Intersecting line and parallel line

Answers to similar questions

1.

D

2.B

3.

B

4. solution: ∫DB∨FG∨EC,

∴∠BAG=∠ABD=60，∠GAC=∠ACE=36，

∴∠BAC=∠BAG+∠GAC=96。

∫AP is the bisector ∠BAC,

∴∠PAC=

∠BAC=48，

∴∠ PAG =∠ PAC -∠ GAC = 48-36 =12, that is, ∠ PAG = 12.

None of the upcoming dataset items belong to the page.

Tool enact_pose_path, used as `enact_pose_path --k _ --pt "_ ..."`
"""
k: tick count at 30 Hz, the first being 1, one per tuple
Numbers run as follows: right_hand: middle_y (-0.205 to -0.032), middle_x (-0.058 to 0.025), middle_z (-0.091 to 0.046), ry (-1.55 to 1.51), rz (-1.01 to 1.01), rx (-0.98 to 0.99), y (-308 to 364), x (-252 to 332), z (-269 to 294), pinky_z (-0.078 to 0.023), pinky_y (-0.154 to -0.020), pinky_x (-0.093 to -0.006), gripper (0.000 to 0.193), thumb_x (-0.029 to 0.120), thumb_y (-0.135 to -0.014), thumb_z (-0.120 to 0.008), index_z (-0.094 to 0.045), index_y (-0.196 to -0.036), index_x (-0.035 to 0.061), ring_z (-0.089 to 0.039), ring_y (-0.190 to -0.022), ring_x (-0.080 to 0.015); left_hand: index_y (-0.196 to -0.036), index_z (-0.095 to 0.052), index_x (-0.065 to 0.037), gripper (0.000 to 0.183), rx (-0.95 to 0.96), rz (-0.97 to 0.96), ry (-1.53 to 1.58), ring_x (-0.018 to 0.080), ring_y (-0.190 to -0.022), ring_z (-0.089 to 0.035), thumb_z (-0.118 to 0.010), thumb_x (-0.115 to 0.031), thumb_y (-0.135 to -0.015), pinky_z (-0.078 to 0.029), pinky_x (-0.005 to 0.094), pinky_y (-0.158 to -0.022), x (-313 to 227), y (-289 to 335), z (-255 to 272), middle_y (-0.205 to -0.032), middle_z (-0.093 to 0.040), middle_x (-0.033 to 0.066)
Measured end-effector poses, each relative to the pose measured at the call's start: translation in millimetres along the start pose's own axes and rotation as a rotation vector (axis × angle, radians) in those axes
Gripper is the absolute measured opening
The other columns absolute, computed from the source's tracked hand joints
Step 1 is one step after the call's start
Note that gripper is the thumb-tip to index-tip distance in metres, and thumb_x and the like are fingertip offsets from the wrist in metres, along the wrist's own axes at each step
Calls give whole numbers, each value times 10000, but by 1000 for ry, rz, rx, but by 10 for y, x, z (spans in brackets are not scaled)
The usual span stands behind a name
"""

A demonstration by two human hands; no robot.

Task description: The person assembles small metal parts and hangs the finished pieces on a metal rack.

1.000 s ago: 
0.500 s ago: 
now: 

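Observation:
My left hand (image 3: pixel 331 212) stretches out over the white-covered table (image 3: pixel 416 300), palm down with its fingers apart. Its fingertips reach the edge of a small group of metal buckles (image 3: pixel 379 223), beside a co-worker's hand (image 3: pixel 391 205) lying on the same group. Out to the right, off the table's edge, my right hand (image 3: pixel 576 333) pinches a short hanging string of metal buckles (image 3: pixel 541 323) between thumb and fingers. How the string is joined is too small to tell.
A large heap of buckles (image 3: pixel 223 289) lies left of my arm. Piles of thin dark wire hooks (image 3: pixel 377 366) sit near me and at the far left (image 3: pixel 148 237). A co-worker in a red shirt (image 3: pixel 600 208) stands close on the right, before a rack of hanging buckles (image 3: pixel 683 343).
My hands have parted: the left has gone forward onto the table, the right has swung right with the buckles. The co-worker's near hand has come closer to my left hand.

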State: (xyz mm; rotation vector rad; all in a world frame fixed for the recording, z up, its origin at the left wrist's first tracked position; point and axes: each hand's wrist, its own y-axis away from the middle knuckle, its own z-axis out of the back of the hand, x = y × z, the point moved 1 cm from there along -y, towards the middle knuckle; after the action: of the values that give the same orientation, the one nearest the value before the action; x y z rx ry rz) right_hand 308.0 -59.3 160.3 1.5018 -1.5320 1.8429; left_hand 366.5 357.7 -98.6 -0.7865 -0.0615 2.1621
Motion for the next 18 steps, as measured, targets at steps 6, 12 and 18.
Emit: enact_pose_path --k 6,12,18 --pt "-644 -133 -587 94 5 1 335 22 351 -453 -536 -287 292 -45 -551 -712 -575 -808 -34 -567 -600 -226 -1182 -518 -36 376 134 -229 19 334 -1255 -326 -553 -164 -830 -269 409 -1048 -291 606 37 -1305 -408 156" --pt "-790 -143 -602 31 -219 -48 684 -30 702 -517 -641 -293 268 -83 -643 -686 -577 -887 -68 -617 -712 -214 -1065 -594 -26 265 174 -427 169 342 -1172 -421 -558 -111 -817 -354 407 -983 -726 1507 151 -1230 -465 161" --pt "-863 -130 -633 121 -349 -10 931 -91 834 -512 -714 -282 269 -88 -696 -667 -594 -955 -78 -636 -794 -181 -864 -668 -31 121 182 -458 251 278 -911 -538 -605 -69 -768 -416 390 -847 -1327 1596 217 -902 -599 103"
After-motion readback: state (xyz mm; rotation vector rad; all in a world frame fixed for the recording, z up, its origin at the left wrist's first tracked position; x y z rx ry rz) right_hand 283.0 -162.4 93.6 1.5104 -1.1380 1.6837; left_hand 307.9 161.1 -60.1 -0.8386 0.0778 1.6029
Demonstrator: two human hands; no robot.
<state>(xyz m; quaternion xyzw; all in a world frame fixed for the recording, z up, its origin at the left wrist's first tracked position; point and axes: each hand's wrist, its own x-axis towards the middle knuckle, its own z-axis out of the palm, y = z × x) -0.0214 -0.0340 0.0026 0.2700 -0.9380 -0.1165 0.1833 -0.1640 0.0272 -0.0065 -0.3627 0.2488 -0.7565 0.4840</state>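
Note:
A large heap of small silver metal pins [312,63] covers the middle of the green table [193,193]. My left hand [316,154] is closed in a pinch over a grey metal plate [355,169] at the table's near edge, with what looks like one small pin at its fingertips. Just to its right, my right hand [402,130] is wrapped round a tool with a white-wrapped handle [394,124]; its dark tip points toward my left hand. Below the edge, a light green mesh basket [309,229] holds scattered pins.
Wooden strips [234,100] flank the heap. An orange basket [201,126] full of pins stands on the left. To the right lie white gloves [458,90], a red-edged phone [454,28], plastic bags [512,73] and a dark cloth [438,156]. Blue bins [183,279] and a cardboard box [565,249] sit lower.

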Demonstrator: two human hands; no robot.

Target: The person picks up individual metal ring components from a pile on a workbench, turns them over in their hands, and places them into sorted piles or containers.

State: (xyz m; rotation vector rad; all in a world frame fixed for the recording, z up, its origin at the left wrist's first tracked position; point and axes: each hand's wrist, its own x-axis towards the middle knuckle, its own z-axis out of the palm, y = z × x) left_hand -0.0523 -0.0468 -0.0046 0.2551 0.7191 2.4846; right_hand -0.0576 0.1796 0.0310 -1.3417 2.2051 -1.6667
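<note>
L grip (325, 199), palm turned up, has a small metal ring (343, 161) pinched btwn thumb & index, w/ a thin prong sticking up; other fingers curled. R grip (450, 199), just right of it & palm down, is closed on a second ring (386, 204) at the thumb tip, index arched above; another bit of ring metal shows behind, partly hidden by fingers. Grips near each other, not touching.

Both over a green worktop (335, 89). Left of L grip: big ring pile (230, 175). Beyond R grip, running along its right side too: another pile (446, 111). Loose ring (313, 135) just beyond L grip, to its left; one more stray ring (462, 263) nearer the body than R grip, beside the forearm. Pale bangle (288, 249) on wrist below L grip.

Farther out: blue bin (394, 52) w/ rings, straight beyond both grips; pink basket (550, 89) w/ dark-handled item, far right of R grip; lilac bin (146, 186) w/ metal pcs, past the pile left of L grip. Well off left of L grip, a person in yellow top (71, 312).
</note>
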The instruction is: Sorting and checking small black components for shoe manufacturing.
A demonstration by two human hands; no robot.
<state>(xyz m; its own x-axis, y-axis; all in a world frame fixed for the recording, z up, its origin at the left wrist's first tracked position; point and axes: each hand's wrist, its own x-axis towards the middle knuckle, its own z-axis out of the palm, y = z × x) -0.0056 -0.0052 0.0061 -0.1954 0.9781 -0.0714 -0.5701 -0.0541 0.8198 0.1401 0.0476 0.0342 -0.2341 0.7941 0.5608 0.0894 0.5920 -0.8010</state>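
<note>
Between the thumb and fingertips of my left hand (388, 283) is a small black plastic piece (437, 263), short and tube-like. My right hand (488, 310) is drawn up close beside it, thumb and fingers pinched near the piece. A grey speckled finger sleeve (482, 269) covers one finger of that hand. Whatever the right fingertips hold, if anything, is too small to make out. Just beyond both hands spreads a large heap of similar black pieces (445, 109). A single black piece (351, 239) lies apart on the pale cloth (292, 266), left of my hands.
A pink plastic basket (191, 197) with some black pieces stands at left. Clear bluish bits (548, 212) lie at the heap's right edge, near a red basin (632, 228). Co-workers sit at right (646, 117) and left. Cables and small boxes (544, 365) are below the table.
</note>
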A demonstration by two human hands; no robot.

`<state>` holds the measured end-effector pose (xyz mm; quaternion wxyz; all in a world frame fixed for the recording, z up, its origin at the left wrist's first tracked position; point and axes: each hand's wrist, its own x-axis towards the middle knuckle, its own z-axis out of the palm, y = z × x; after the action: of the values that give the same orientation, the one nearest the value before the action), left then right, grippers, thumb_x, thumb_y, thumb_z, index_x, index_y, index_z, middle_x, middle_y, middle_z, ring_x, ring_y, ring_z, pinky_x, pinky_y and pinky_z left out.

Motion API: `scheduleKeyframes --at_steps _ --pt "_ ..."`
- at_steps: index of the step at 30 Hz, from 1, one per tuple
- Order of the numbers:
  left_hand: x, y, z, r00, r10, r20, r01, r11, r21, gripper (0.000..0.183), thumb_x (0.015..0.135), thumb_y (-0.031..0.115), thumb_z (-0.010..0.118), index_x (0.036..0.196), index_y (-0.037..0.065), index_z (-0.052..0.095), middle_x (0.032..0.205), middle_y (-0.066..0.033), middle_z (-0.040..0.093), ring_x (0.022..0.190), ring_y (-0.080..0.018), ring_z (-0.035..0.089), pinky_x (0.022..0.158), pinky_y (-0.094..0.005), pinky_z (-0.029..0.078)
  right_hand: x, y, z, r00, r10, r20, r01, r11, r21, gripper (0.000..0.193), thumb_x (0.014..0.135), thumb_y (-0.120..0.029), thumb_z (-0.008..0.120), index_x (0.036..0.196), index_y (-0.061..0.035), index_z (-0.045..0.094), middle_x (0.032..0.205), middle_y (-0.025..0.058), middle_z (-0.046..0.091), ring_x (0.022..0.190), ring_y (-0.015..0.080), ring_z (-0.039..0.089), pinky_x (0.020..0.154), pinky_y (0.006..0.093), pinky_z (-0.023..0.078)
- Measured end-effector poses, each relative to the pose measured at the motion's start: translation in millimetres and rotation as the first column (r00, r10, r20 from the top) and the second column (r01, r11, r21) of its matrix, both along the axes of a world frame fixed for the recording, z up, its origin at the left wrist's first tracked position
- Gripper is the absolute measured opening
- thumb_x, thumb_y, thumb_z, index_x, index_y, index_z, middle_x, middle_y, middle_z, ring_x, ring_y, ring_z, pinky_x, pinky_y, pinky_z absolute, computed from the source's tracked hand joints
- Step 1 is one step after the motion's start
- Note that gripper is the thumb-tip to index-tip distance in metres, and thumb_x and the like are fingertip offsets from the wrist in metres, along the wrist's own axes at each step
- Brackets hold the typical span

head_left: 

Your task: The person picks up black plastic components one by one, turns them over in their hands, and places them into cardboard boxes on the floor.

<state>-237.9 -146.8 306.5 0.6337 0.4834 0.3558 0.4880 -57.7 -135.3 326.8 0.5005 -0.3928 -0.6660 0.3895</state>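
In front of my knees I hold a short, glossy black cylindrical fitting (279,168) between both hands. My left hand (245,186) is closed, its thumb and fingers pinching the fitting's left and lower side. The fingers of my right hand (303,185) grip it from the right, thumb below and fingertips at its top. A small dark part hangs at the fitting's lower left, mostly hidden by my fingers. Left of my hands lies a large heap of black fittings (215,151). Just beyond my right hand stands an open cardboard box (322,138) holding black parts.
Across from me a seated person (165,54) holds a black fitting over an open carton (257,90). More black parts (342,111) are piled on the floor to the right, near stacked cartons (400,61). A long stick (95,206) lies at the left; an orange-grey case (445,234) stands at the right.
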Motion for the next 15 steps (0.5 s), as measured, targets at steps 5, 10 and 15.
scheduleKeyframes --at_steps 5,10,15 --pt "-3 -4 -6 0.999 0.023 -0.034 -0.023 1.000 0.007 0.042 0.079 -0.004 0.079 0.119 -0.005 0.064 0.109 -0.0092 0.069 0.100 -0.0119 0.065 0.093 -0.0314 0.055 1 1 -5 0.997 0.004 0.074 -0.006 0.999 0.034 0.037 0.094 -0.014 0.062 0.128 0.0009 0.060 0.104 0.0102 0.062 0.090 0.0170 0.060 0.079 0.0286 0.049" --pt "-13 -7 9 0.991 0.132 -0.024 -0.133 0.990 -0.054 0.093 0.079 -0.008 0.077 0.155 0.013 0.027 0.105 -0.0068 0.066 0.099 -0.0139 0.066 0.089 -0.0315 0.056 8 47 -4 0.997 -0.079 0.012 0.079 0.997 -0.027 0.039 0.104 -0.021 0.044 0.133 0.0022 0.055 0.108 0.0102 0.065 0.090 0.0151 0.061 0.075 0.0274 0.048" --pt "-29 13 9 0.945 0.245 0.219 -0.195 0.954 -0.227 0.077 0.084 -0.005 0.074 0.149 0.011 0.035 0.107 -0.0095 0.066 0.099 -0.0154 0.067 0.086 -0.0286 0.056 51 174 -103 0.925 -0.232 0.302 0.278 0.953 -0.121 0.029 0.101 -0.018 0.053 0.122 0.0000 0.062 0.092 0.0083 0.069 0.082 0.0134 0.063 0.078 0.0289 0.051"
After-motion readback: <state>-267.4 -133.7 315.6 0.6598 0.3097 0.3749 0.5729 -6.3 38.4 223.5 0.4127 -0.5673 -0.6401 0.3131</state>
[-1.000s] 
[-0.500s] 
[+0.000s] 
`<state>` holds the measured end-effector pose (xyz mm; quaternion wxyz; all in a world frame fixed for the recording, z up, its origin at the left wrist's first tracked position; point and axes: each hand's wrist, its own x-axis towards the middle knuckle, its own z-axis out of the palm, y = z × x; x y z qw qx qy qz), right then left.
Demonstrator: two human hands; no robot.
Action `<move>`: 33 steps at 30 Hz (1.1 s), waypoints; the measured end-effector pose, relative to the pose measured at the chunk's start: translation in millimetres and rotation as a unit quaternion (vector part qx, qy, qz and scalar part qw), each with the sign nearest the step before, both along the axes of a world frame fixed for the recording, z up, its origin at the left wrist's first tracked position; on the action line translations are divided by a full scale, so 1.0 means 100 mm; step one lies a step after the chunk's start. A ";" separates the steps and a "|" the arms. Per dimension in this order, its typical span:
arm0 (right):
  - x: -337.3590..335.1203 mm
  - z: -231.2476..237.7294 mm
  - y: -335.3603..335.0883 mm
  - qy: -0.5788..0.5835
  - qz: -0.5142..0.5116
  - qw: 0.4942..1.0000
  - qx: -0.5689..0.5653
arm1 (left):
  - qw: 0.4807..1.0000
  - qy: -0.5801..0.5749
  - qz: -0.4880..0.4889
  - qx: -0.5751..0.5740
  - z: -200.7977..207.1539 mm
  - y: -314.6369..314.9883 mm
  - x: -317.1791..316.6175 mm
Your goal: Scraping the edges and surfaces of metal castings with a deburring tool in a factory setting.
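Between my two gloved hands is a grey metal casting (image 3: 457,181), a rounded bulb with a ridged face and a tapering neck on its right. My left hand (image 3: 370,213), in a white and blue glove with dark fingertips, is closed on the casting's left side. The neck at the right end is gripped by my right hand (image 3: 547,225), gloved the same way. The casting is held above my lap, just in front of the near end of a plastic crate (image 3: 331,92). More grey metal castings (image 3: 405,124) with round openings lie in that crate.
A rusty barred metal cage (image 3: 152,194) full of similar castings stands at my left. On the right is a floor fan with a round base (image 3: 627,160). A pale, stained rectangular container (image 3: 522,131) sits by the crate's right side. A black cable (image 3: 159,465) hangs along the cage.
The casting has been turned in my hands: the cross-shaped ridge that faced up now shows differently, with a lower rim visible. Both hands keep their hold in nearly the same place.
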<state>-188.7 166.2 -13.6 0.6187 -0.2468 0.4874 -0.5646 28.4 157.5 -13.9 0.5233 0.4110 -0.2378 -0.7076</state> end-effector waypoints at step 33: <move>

5. Solution: Extend the line segment CD in two directions, and AB and EF intersect at point M and point N respectively, as shown in the figure, then ∠ BMN = 90-∠ B, ∠ MNE = ∠ CDE-∠ E. 。

∫AB∨EF，

∴∠BMN=∠MNE，

∴90 -∠B=∠CDE-∠E，

That is, ∠ b+∠ CDE-∠ e = 90.

Extended question:

1.

C

2.

C

3.

D

4.

C

5.

70

6.

55

7.

90

8.

12

9.

forty-two

10.

30

1 1.

Solution: As shown in the figure, C is CK∨AB and D is DG∨AB.

∴∠ 1=∠B=25 ,∴∠2=45 -25 =20。

∫CK∨AB，DG∨AB，

∴CK∥DG，

∴∠2=∠3=20 ,∴∠4=30 -20 = 10 .

∫∠e = 10，

∴∠4=∠E，

∴GD∥EF,∴AB∥EF.

12.

( 1) 180(2)360(3)540(4)

(4) According to the above law, it is obvious that if (n- 1) straight lines parallel to AB are used for (n- 1) times, so that the two straight lines are parallel to each other and the internal angles on the same side are complementary, the sum of n angles is (n- 1) 180.